Guaranteeing the quality and availability of ova is another priority for Mowi, which is building a broodstock facility at Ardessie in Wester Ross to provide out-of-season ova. Work on the site commenced just before Christmas.

Fish descended from Mowi’s own broodstock in Ireland perform much better than those hatched from bought-in ova, said Hadfield, but the Irish ova – and those more recently spawned in Scotland – are not suitable for the big RAS hatcheries at Lochailort and Inchmore all year round.

Loch Etive site manager Andy Moore, left, with farm technicians Jack Watson, centre, and Frankline Gituma.

Ova were spawned in Scotland this year but had to be taken to Mowi’s smaller, older hatcheries, particularly the one at Carnasserie in Argyll, rather than Lochailort or Inchmore, said Hadfield.

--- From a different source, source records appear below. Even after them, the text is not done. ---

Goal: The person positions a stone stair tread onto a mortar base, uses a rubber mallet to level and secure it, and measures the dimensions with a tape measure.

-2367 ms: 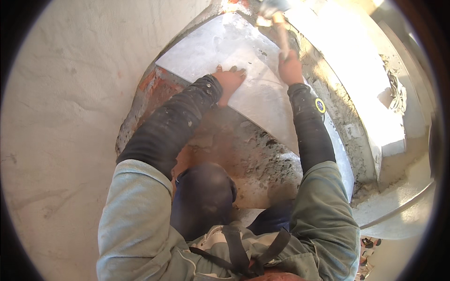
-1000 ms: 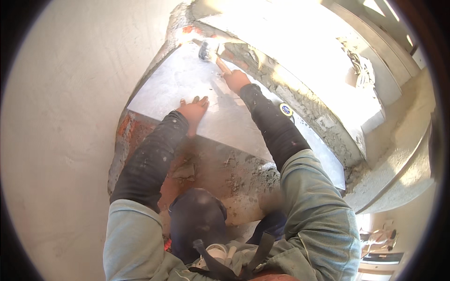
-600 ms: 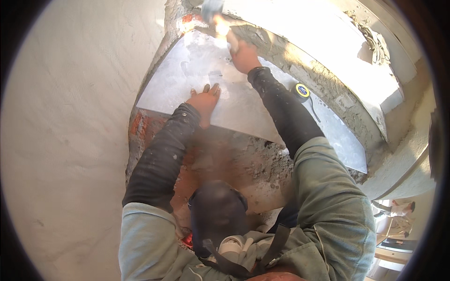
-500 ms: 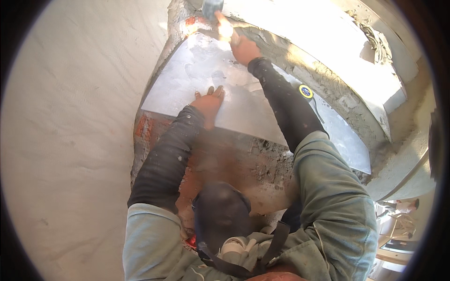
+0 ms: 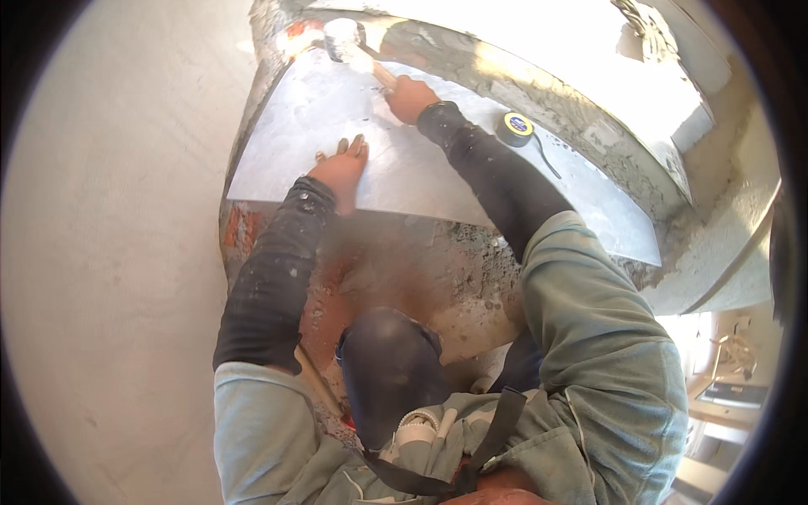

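A large light-grey slab point(image 5: 404, 172) lies across rough mortar and brickwork in front of me. Flat on its left half rests my left hand point(image 5: 341, 168), fingers stretched out and thumb side toward the slab's middle. My right hand point(image 5: 411, 99) is closed around the wooden handle of a mallet point(image 5: 343, 40). The mallet's pale head is over the slab's far left corner; whether it touches the slab I cannot tell. Right of my right forearm, a round yellow-and-dark tape measure point(image 5: 515, 129) sits on the slab with a dark strap trailing from it.
A smooth plastered wall point(image 5: 118, 252) rises along the left. Behind the slab runs a mortar-covered ledge point(image 5: 539, 93), with a sunlit white surface point(image 5: 505, 29) beyond it. Bare brick and rubble point(image 5: 471, 269) show below the slab's near edge. My knee point(image 5: 387, 353) is bent close by.
The mallet has come down toward the slab's far left corner, and my right hand has lowered with it. The view has shifted, while my left hand stays flat on the slab.
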`<act>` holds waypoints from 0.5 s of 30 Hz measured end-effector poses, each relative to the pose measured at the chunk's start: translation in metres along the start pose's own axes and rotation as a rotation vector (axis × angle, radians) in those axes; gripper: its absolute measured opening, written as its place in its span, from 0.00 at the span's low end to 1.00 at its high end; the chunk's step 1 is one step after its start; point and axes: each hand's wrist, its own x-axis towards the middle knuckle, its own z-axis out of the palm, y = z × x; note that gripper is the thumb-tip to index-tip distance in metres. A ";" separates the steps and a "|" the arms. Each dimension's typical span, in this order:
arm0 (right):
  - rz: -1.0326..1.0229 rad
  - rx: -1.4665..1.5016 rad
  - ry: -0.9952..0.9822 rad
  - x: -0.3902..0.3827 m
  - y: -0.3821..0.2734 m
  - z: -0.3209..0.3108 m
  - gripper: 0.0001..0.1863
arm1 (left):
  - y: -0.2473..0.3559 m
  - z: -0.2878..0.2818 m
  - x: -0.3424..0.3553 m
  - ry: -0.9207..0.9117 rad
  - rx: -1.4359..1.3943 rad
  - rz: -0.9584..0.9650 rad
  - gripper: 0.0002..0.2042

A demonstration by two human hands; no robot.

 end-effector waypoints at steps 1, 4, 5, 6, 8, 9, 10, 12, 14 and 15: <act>0.024 0.075 0.047 -0.012 -0.017 -0.006 0.23 | -0.002 -0.004 -0.004 0.002 0.008 -0.013 0.61; 0.066 0.051 -0.076 -0.034 0.021 -0.008 0.24 | 0.008 -0.009 0.004 0.020 0.006 0.036 0.61; 0.091 0.090 -0.057 -0.038 0.022 -0.020 0.25 | 0.009 -0.013 0.009 0.023 0.006 0.041 0.61; 0.117 0.129 -0.036 -0.046 0.024 -0.029 0.25 | 0.011 -0.015 0.012 0.026 0.006 0.048 0.61; 0.129 0.222 -0.041 -0.084 0.017 -0.038 0.25 | 0.010 -0.009 0.004 0.000 -0.016 0.028 0.62; 0.111 0.215 0.010 -0.103 0.014 -0.051 0.25 | 0.007 -0.010 0.001 0.022 -0.021 0.016 0.62; 0.103 0.208 0.058 -0.125 0.013 -0.061 0.24 | 0.004 -0.007 -0.002 0.037 -0.028 0.011 0.62; 0.096 0.179 0.175 -0.156 0.022 -0.071 0.22 | 0.006 -0.002 0.002 0.043 -0.033 0.023 0.62; 0.154 0.160 0.185 -0.162 0.046 -0.069 0.21 | 0.010 -0.005 0.003 0.046 -0.018 0.028 0.61; 0.181 0.152 0.190 -0.162 0.060 -0.066 0.20 | 0.013 -0.002 0.004 0.043 -0.025 0.039 0.61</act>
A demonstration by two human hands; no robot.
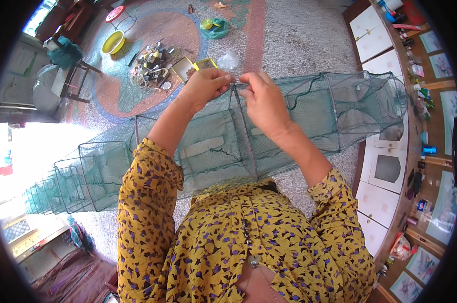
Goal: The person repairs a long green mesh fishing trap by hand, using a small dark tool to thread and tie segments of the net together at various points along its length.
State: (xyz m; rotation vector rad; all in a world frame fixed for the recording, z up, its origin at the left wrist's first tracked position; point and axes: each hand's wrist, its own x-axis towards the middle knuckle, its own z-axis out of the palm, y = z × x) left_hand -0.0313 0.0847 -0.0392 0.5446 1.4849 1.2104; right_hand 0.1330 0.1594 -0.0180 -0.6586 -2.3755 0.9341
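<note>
A long green mesh net trap (294,121) with dark rectangular frames stretches across the view in front of my body. Both hands meet over its far edge, at the top corner of one frame (244,129). The fingers of my left hand (206,87) are pinched together at that corner. Just to the right, my right hand (262,103) is also closed, thumb and forefinger near the left fingertips. What lies between the fingers is too small to make out. A dark green cord (305,93) hangs on the mesh to the right of my right hand.
Beyond the net a pile of small mixed pieces (151,68) lies on the floor beside an open yellow box (205,64). Farther off are a yellow basin (113,43), a green plastic bag (214,28) and a red-topped stool (115,14). White cabinets (377,177) line the right side.
</note>
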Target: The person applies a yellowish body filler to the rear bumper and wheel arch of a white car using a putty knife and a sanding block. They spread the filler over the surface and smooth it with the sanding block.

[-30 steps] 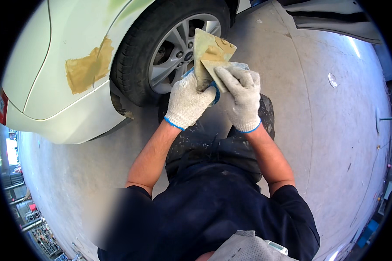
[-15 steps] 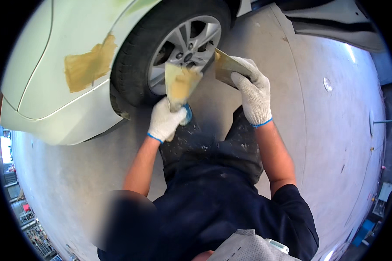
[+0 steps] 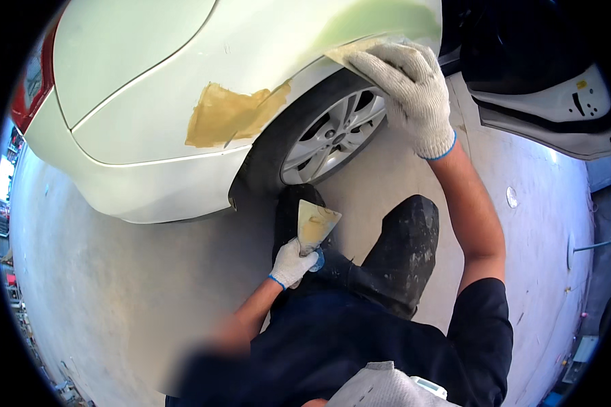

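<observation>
My right hand (image 3: 417, 95), in a white knit glove, grips a flat yellowish filler spreader (image 3: 346, 51) whose edge lies at the white car's wheel arch, above the tyre. Most of the spreader is hidden under my fingers. Lower down, over my legs, my gloved left hand (image 3: 292, 264) is closed around a putty knife (image 3: 316, 226); tan filler is smeared on its blade. A blue rounded part shows beside that hand. A tan filler patch (image 3: 234, 117) covers part of the body panel left of the arch, and a greenish area (image 3: 383, 20) spreads above it.
The silver-spoked wheel (image 3: 331, 139) sits below the arch, close to my knee. An open car door (image 3: 550, 108) juts out at the right. A red tail light (image 3: 37, 85) is at the far left. Grey concrete floor (image 3: 149, 278) surrounds me.
My right hand has risen from in front of the wheel to the arch with the spreader. My left hand and putty knife now appear lower, and more of the car's side is in view.
</observation>
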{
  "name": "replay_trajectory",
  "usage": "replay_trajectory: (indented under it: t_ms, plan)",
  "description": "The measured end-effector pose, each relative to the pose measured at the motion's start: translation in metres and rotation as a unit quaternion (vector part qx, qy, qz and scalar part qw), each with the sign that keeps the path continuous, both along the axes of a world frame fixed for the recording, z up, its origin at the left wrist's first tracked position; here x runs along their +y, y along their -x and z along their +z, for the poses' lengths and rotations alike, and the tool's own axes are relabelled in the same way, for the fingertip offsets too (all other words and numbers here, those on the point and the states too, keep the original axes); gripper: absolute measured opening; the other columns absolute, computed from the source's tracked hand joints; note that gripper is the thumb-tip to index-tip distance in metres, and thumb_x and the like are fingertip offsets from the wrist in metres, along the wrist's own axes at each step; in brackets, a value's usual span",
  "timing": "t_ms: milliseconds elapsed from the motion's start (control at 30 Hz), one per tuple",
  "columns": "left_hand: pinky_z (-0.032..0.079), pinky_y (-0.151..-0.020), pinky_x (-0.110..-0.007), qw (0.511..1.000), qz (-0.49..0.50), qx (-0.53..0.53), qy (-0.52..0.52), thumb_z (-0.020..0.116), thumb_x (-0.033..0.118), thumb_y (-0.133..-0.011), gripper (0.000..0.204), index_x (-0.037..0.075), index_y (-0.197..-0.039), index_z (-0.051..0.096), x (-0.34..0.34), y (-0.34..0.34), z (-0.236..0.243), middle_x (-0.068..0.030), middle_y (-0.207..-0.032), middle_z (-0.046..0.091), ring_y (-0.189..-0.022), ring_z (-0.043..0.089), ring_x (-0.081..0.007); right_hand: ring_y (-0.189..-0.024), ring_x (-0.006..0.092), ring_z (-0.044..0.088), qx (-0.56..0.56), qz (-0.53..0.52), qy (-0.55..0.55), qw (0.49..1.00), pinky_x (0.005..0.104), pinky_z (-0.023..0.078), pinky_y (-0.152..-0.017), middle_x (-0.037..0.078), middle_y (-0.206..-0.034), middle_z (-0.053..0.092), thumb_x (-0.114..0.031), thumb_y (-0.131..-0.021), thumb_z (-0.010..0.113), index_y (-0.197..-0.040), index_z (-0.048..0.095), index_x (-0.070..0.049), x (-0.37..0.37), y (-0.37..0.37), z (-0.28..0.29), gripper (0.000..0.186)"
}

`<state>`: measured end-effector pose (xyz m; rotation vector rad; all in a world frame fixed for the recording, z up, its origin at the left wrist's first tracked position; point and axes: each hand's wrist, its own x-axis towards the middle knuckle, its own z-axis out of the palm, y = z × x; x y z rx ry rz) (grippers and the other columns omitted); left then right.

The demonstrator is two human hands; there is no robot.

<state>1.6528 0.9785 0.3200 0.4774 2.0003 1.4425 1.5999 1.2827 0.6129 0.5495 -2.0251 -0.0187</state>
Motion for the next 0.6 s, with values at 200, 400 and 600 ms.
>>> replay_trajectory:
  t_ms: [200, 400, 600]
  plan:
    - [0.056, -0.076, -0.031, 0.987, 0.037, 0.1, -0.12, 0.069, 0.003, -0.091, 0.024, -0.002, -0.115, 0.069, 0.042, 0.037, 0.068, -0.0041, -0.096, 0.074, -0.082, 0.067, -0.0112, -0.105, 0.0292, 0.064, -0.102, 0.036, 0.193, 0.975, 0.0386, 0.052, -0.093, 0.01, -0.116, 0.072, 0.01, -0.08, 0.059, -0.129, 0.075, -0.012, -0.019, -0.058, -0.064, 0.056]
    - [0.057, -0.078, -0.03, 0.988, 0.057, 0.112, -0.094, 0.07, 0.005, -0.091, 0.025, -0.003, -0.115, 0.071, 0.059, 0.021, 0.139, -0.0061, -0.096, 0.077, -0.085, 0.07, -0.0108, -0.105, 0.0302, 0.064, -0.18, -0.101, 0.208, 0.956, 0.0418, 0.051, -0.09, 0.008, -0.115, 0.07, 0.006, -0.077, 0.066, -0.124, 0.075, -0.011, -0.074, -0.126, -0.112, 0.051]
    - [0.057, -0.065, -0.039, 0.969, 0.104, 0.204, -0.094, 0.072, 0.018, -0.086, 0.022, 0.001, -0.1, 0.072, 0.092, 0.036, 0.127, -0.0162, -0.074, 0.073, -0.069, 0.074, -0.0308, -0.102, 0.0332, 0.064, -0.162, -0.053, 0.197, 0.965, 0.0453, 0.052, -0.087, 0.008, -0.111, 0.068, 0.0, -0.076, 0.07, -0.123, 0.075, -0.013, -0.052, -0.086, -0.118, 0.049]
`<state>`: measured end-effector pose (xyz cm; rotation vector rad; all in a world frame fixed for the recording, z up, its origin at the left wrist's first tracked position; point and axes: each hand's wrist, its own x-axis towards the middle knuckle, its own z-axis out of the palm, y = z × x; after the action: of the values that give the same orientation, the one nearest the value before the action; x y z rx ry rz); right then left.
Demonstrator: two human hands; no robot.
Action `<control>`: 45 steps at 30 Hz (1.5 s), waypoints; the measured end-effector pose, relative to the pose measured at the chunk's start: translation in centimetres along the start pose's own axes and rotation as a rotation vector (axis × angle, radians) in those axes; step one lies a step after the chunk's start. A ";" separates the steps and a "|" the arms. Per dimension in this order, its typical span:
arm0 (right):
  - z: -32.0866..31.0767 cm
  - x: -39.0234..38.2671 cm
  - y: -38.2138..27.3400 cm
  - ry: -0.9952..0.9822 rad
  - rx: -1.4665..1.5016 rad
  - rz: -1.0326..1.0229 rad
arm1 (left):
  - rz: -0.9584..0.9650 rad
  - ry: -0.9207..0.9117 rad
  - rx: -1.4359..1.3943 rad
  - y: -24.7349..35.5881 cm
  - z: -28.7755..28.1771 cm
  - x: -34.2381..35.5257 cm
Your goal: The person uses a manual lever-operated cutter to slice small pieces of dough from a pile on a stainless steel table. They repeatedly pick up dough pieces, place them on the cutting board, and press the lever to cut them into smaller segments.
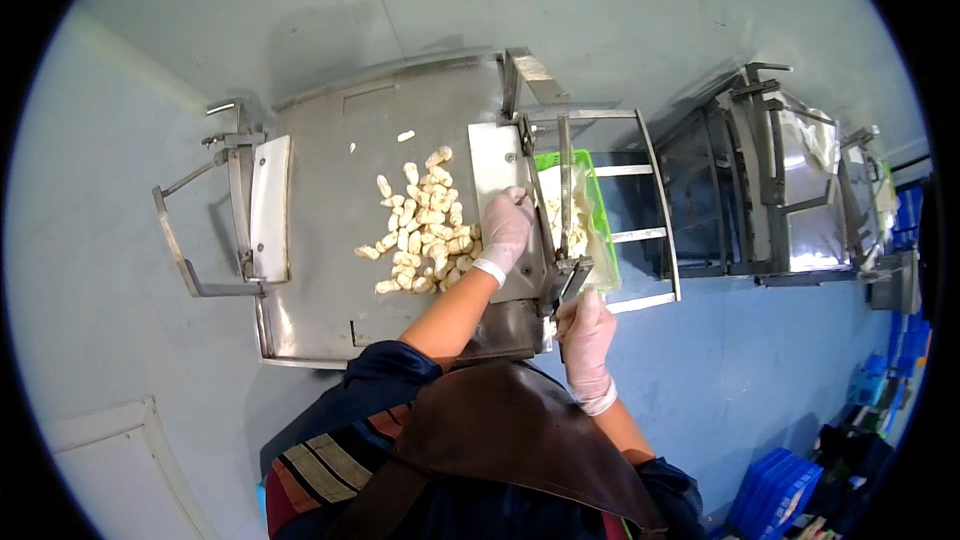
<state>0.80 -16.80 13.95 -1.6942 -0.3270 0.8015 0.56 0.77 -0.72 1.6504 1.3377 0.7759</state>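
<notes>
My left hand (508, 228), in a pale glove, rests over the white cutting board (494, 152) on the right side of the steel table. Its fingers are curled close to the blade; what they hold, if anything, is hidden. My right hand (588, 342), gloved too, is closed round the handle end of the hinged lever cutter (566, 180) at the board's right edge. Left of my left hand lies a heap of pale, knobbly, mushroom-like pieces (428, 222). Beyond the blade, a green basket (598, 202) with a clear liner holds pale cut pieces (574, 230).
The steel table (320, 190) bears a second board and lever cutter (240, 200) at its left end. A metal rack (650, 200) frames the basket. Further right stands another steel cutting table (815, 230). Blue crates (775, 495) sit on the floor at lower right.
</notes>
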 end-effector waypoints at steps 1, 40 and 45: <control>-0.2 -0.1 2.0 0.012 0.009 -0.059 | -0.012 -0.023 -0.021 0.8 0.0 0.1; -1.5 0.3 9.5 -0.062 0.103 -0.095 | -0.345 -0.284 -0.114 1.1 1.3 1.2; -1.3 0.2 9.4 -0.068 0.145 -0.082 | -0.099 -0.535 -0.394 0.9 0.5 1.4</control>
<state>-0.09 -20.34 5.15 -1.5117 -0.3742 0.8039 1.68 1.97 -0.17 1.3368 0.8189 0.4536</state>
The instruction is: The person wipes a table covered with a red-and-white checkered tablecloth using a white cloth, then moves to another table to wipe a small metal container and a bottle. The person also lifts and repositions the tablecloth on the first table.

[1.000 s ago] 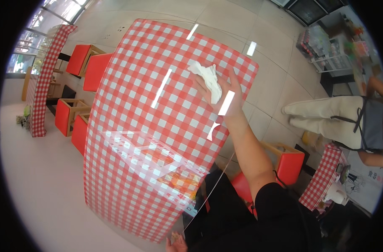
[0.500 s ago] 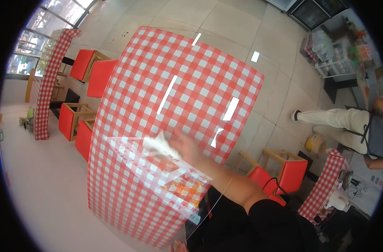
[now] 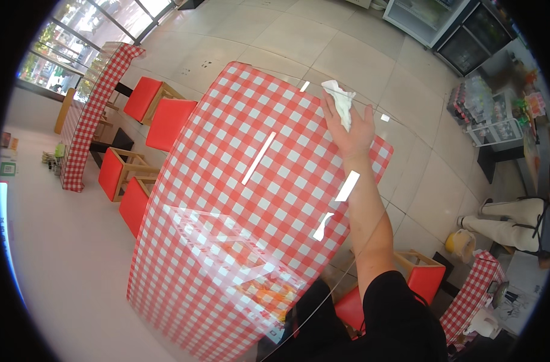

“What we need is out-of-season eggs for the recirculation units. Because they’re warmer it’s difficult to grow eggs that have just come from a natural season. We’ve got our breeding base in Ireland working well, numbers have come up, supplying a lot of our own eggs to Mowi Scotland this year from Ireland, selling some eggs to the wider sector [but] we don’t have enough out-of-season eggs,” he explained.

Most robust

Securing that year-round supply of Mowi ova is crucial.

“Basically, on Mowi stock we have averaged about 15% mortality (in the seawater stage) and I’m disappointed to say that on third-party stock – which is not just one stock type – it’s more than double the Mowi mortality,” said Hadfield.

“The Mowi stock in terms of robustness in Scotland outperforms everything. The last thing you want in a difficult farming environment is stock which inherently has a lower robustness. A big part of making Scottish salmon farming is domestic egg supply. Mowi stock stands out clearly as the most robust stock type you can get your hands on, and we need to multiply those out-of-season eggs through the Ardessie building.”

Post-smolts being stocked into one of the pens in Loch Etive as night fell last week.